- Exercise directions
Here are some records; quote them exactly, leaving out the pictures.

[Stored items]
______________________________
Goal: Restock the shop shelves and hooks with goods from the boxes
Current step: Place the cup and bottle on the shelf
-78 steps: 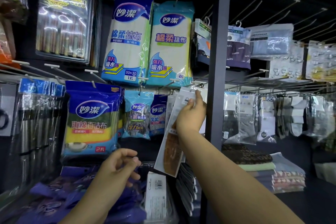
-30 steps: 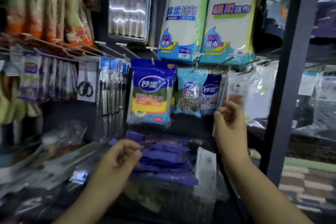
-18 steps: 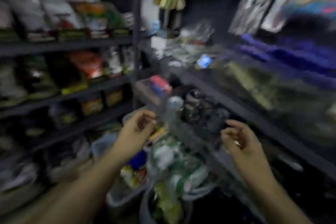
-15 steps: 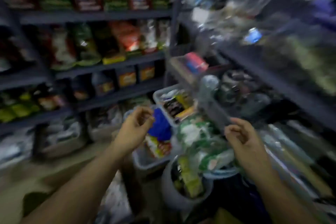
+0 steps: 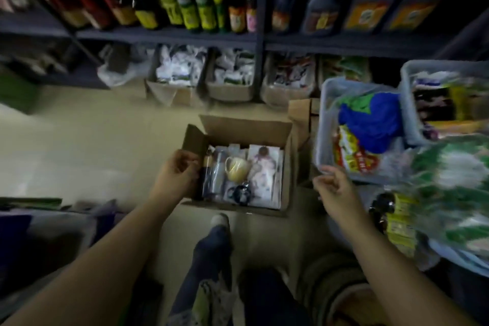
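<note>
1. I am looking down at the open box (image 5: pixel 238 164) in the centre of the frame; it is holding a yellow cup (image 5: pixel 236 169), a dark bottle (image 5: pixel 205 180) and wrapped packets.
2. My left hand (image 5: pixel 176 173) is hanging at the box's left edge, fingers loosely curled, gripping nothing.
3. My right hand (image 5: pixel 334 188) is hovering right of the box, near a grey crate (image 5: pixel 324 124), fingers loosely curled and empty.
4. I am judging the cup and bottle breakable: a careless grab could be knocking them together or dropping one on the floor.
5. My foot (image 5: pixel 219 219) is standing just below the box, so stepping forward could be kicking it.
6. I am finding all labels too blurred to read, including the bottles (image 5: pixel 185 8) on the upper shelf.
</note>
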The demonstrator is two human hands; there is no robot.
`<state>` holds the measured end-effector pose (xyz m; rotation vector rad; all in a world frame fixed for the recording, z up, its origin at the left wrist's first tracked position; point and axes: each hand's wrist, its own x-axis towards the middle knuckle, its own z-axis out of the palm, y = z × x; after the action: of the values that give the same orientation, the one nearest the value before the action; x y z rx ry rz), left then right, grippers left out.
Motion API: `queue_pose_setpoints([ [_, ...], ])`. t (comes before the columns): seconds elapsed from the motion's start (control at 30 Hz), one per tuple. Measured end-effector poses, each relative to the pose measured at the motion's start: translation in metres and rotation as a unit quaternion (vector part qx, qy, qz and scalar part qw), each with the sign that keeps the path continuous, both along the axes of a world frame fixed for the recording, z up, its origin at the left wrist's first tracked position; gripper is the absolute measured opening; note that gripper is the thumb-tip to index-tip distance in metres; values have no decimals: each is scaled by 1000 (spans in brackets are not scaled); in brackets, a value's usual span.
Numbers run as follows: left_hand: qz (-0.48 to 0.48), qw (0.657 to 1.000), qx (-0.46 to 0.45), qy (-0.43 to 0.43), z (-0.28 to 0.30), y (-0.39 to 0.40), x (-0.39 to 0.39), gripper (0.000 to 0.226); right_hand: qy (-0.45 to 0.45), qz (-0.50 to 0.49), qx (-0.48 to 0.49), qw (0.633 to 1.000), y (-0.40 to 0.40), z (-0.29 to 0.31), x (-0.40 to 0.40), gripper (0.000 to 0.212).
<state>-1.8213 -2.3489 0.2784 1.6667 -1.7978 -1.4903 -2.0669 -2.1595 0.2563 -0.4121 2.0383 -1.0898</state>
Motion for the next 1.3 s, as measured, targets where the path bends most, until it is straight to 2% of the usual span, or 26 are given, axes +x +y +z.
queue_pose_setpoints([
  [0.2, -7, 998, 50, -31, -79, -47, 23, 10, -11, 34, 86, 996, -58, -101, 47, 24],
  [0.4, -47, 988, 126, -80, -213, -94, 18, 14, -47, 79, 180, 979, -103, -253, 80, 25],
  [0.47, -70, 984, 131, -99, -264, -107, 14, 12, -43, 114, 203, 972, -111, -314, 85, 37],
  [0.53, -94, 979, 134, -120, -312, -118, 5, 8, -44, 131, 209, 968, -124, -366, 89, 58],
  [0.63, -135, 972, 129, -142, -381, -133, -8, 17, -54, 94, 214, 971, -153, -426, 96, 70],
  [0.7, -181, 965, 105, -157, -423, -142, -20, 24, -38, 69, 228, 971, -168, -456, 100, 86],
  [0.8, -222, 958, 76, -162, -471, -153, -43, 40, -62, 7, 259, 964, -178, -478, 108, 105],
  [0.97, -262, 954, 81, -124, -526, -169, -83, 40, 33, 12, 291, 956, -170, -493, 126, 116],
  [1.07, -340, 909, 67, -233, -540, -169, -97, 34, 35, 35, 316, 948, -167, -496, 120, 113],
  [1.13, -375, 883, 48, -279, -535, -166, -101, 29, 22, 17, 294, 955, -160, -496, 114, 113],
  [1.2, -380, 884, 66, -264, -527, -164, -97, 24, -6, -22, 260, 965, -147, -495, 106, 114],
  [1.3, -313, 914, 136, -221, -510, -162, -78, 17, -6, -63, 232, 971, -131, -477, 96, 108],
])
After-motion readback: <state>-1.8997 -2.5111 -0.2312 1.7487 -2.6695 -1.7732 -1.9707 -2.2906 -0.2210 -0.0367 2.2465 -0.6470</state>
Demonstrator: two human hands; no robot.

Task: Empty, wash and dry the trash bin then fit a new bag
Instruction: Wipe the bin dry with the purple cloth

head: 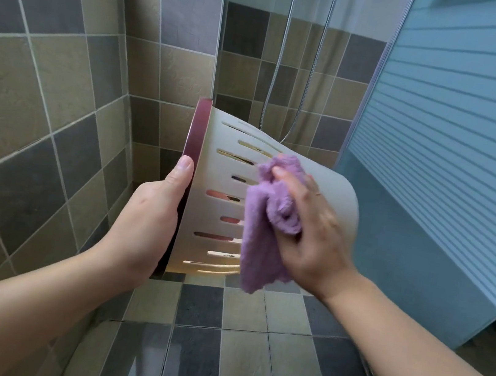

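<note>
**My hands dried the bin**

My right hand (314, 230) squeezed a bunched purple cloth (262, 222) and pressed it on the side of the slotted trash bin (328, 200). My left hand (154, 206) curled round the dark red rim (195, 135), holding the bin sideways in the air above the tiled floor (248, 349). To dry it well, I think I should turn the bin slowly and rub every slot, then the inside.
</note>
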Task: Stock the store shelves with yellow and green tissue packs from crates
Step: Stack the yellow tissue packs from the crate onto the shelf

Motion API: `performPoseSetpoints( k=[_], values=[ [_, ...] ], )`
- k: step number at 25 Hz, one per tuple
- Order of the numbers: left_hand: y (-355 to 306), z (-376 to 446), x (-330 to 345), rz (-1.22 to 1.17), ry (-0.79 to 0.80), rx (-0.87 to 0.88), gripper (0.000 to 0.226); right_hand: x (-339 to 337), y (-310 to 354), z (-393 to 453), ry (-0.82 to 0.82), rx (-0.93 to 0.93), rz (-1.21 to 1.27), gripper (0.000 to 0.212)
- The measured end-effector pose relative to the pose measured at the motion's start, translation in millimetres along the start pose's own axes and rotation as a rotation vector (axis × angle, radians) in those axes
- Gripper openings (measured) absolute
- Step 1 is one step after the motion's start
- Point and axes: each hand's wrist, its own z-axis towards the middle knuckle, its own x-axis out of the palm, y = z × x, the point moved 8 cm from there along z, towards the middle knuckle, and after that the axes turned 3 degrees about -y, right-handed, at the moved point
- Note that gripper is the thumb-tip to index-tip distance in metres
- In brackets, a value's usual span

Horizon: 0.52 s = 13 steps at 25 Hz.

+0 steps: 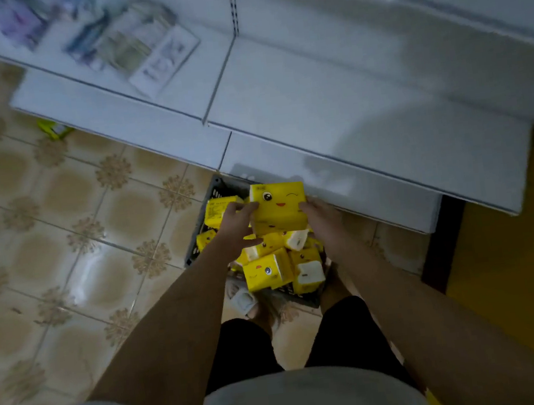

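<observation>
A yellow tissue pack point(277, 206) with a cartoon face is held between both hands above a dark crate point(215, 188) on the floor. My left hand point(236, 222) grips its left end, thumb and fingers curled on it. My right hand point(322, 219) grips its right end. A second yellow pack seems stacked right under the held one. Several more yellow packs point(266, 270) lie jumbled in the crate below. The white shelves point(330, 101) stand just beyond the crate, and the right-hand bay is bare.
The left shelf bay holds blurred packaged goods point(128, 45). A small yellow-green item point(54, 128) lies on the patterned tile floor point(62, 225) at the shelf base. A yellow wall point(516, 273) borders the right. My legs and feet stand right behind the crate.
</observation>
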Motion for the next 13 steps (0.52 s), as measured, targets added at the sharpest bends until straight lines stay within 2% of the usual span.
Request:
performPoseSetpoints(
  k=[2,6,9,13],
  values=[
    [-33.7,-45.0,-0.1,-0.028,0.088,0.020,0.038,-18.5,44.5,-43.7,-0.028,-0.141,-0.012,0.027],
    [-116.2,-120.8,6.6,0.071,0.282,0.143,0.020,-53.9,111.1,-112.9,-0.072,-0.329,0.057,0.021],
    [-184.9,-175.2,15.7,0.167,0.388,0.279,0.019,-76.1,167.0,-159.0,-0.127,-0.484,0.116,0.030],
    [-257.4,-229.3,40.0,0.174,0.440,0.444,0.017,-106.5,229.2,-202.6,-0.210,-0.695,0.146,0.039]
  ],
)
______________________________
- Your response
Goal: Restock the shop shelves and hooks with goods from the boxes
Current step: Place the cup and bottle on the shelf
-78 steps: 
-30 steps: 
-18 steps: 
-15 steps: 
+0 steps: 
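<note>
1. I am looking down at the open box (image 5: pixel 238 164) in the centre of the frame; it is holding a yellow cup (image 5: pixel 236 169), a dark bottle (image 5: pixel 205 180) and wrapped packets.
2. My left hand (image 5: pixel 176 173) is hanging at the box's left edge, fingers loosely curled, gripping nothing.
3. My right hand (image 5: pixel 334 188) is hovering right of the box, near a grey crate (image 5: pixel 324 124), fingers loosely curled and empty.
4. I am judging the cup and bottle breakable: a careless grab could be knocking them together or dropping one on the floor.
5. My foot (image 5: pixel 219 219) is standing just below the box, so stepping forward could be kicking it.
6. I am finding all labels too blurred to read, including the bottles (image 5: pixel 185 8) on the upper shelf.
</note>
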The demonstrator is two human hands; there is no robot.
`<state>` holds the measured end-effector pose (xyz m; rotation vector rad; all in a world frame fixed for the recording, z up, its origin at the left wrist's first tracked position; point and axes: each hand's wrist, its own x-axis towards the middle knuckle, its own z-axis out of the palm, y = z × x; after the action: of the values that give the same orientation, the one nearest the value before the action; x y z rx ry rz), left then right, grippers left out.
Motion API: `queue_pose_setpoints([ [_, ...], ])`. t (comes before the columns): seconds elapsed from the motion's start (control at 30 Hz), one per tuple. Measured end-effector poses, each relative to the pose measured at the motion's start: translation in metres and rotation as a unit quaternion (vector part qx, qy, qz and scalar part qw), each with the sign that keeps the path continuous, both along the axes of a world frame fixed for the recording, z up, its origin at the left wrist's first tracked position; gripper is the absolute measured opening; note that gripper is the thumb-tip to index-tip distance in metres; values have no decimals: each is scaled by 1000 (spans in brackets are not scaled); in brackets, a value's usual span.
Numbers run as follows: left_hand: qz (-0.48 to 0.48), qw (0.657 to 1.000), qx (-0.46 to 0.45), qy (-0.43 to 0.43), z (-0.28 to 0.30), y (-0.39 to 0.40), x (-0.39 to 0.39), gripper (0.000 to 0.226); right_hand: qy (-0.45 to 0.45), qz (-0.50 to 0.49), qx (-0.48 to 0.49), qw (0.633 to 1.000), y (-0.40 to 0.40), z (-0.29 to 0.31), x (-0.40 to 0.40), gripper (0.000 to 0.212).
<state>-1.8213 -2.3489 0.2784 1.6667 -1.7978 -1.4903 -2.0669 -2.1595 0.2563 -0.4121 2.0383 -1.0898</state>
Motion for the next 1.3 s, as measured, targets where the path bends most, until it is straight to 2% of the usual span, or 26 are given, axes +x +y +z.
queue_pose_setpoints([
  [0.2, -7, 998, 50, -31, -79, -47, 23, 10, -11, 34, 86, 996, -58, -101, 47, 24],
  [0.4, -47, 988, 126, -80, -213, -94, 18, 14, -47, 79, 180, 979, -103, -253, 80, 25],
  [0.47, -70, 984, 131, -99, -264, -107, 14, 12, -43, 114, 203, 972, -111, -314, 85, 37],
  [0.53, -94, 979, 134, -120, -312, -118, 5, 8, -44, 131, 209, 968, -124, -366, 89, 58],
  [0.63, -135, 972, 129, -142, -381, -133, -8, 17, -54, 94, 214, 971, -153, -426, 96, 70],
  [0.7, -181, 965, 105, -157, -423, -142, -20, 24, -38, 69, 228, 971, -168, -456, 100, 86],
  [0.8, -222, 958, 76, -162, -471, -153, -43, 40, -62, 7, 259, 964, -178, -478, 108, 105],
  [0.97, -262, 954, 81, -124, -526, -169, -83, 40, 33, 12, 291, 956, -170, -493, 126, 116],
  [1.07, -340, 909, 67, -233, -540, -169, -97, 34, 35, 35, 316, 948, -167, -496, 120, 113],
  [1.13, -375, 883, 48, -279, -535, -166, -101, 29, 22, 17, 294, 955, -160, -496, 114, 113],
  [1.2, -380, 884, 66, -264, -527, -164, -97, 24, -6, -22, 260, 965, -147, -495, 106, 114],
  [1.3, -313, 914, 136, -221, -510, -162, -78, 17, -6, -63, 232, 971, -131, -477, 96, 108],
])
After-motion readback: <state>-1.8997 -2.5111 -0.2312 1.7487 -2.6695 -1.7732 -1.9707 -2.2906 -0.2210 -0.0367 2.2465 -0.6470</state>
Demonstrator: two human hands; no robot.

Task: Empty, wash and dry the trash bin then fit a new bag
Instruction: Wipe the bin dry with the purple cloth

head: 

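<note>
**My hands dried the bin**

My right hand (314, 230) squeezed a bunched purple cloth (262, 222) and pressed it on the side of the slotted trash bin (328, 200). My left hand (154, 206) curled round the dark red rim (195, 135), holding the bin sideways in the air above the tiled floor (248, 349). To dry it well, I think I should turn the bin slowly and rub every slot, then the inside.
</note>
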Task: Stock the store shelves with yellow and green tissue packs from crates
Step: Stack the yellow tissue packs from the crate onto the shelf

Motion API: `performPoseSetpoints( k=[_], values=[ [_, ...] ], )`
- k: step number at 25 Hz, one per tuple
- Order of the numbers: left_hand: y (-355 to 306), z (-376 to 446), x (-330 to 345), rz (-1.22 to 1.17), ry (-0.79 to 0.80), rx (-0.87 to 0.88), gripper (0.000 to 0.226); right_hand: x (-339 to 337), y (-310 to 354), z (-393 to 453), ry (-0.82 to 0.82), rx (-0.93 to 0.93), rz (-1.21 to 1.27), gripper (0.000 to 0.212)
- The measured end-effector pose relative to the pose measured at the motion's start, translation in millimetres along the start pose's own axes and rotation as a rotation vector (axis × angle, radians) in those axes
- Gripper openings (measured) absolute
- Step 1 is one step after the motion's start
- Point and axes: each hand's wrist, its own z-axis towards the middle knuckle, its own x-axis out of the palm, y = z × x, the point moved 8 cm from there along z, towards the middle knuckle, and after that the axes turned 3 degrees about -y, right-handed, at the moved point
- Note that gripper is the thumb-tip to index-tip distance in metres
- In brackets, a value's usual span

Horizon: 0.52 s = 13 steps at 25 Hz.

+0 steps: 

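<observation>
A yellow tissue pack point(277, 206) with a cartoon face is held between both hands above a dark crate point(215, 188) on the floor. My left hand point(236, 222) grips its left end, thumb and fingers curled on it. My right hand point(322, 219) grips its right end. A second yellow pack seems stacked right under the held one. Several more yellow packs point(266, 270) lie jumbled in the crate below. The white shelves point(330, 101) stand just beyond the crate, and the right-hand bay is bare.
The left shelf bay holds blurred packaged goods point(128, 45). A small yellow-green item point(54, 128) lies on the patterned tile floor point(62, 225) at the shelf base. A yellow wall point(516, 273) borders the right. My legs and feet stand right behind the crate.
</observation>
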Motion for the next 13 steps (0.52 s), as measured, targets added at the sharpest bends until straight lines stay within 2% of the usual span.
Request:
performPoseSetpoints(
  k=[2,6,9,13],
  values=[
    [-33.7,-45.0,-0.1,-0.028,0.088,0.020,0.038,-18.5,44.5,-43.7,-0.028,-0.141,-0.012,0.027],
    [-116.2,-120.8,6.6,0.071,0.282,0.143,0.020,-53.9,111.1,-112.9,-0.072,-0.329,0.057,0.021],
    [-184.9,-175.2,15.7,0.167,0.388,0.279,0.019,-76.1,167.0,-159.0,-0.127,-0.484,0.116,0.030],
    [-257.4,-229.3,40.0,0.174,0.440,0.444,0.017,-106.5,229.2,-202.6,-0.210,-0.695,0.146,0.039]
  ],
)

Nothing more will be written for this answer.